## WHAT YOU HAVE TO DO
Print the entries in full, word for word, but not the pictures.

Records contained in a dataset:
*** Block opens ***

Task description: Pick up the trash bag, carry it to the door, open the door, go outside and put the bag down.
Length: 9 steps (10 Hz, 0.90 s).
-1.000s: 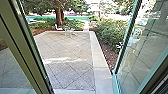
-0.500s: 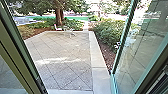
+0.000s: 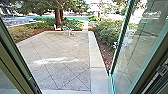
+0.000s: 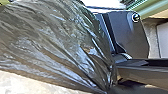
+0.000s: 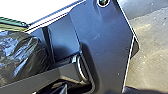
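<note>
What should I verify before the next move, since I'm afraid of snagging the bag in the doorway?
1. Glass door panel with a pale green metal frame standing open, at the robot's right: ok.
2. Something propping that panel: cannot tell.
3. Way out facing the robot, onto the grey paved patio: ok; the white chair is at its far end.
4. Shiny dark plastic trash bag with the robot: ok, though how firmly it is held I cannot tell.
5. Bag untorn: cannot tell; a small brownish patch could be a reflection.
6. Room between the bag and the olive-green metal post at the robot's left: cannot tell.
</note>
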Tool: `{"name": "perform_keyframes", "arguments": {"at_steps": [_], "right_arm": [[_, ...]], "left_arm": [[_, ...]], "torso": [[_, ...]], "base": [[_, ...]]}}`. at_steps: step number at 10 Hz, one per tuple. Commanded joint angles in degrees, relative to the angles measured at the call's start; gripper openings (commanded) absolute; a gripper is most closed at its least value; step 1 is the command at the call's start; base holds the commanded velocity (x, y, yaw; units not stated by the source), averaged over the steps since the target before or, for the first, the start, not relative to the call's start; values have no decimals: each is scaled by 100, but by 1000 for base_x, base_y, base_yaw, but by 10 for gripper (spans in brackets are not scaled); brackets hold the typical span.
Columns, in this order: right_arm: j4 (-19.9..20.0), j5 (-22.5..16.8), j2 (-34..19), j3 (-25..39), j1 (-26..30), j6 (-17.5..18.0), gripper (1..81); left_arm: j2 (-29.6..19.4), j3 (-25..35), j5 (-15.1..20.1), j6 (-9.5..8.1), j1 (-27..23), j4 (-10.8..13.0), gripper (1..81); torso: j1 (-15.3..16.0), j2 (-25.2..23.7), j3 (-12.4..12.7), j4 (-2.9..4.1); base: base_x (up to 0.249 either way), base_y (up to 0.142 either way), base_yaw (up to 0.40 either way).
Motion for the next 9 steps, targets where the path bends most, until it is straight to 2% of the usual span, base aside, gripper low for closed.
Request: {"name": "perform_keyframes", "arguments": {"at_steps": [1, 9], "right_arm": [[-45, -293, 7, 9, 166, -8, 811], [-36, -293, -2, 9, 149, -8, 811]], "left_arm": [[-13, 18, 361, 48, -191, 52, 10], [-4, 18, 396, 31, -200, 52, 10]], "torso": [[0, 0, 0, 0], [0, 0, 0, 0]], "base": [[0, 0, 0], [0, 0, 0]]}}
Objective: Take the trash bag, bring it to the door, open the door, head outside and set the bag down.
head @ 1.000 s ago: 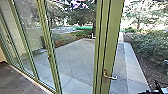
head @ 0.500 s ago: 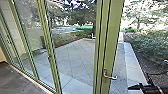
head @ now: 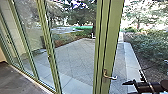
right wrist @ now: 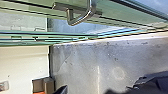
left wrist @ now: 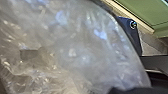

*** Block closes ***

## EXERCISE RESULT
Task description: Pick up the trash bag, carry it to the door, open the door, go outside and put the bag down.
Length: 9 steps (10 Hz, 0.90 s).
-1.000s: 
-0.500s: 
+0.000s: 
+0.000s: 
+0.000s: 
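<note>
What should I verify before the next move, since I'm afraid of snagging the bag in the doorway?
1. Glass door panel with a pale green metal frame standing open, at the robot's right: ok.
2. Something propping that panel: cannot tell.
3. Way out facing the robot, onto the grey paved patio: ok; the white chair is at its far end.
4. Shiny dark plastic trash bag with the robot: ok, though how firmly it is held I cannot tell.
5. Bag untorn: cannot tell; a small brownish patch could be a reflection.
6. Room between the bag and the olive-green metal post at the robot's left: cannot tell.
</note>
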Tool: `{"name": "perform_keyframes", "arguments": {"at_steps": [_], "right_arm": [[_, ...]], "left_arm": [[_, ...]], "torso": [[_, ...]], "base": [[_, ...]]}}`. at_steps: step number at 10 Hz, one per tuple. Commanded joint angles in degrees, relative to the angles measured at the call's start; gripper openings (commanded) absolute; a gripper is most closed at its least value; step 1 is the command at the call's start; base holds the commanded velocity (x, y, yaw; units not stated by the source), averaged over the steps since the target before or, for the first, the start, not relative to the call's start; values have no decimals: each is scaled by 100, but by 1000 for base_x, base_y, base_yaw, but by 10 for gripper (spans in brackets are not scaled); brackets hold the typical span.
Columns, in this order: right_arm: j4 (-19.9..20.0), j5 (-22.5..16.8), j2 (-34..19), j3 (-25..39), j1 (-26..30), j6 (-17.5..18.0), gripper (1..81); left_arm: j2 (-29.6..19.4), j3 (-25..35), j5 (-15.1..20.1), j6 (-9.5..8.1), j1 (-27..23), j4 (-10.8..13.0), gripper (1..81); torso: j1 (-15.3..16.0), j2 (-25.2..23.7), j3 (-12.4..12.7), j4 (-2.9..4.1); base: base_x (up to 0.249 either way), base_y (up to 0.142 either way), base_yaw (up to 0.40 either way).
Motion for the next 9 steps, targets where the path bends most, until it is straight to 2% of the usual span, base aside, gripper low for closed.
Request: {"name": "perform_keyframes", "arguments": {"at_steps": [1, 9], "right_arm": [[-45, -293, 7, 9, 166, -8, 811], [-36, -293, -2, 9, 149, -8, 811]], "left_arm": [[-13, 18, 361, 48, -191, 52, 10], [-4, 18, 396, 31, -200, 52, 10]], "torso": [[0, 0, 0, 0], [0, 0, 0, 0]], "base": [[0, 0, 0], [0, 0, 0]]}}
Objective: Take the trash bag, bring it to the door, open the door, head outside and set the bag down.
head @ 1.000 s ago: 
head @ 0.500 s ago: 
head @ now: 
right wrist @ now: 
left wrist @ now: 

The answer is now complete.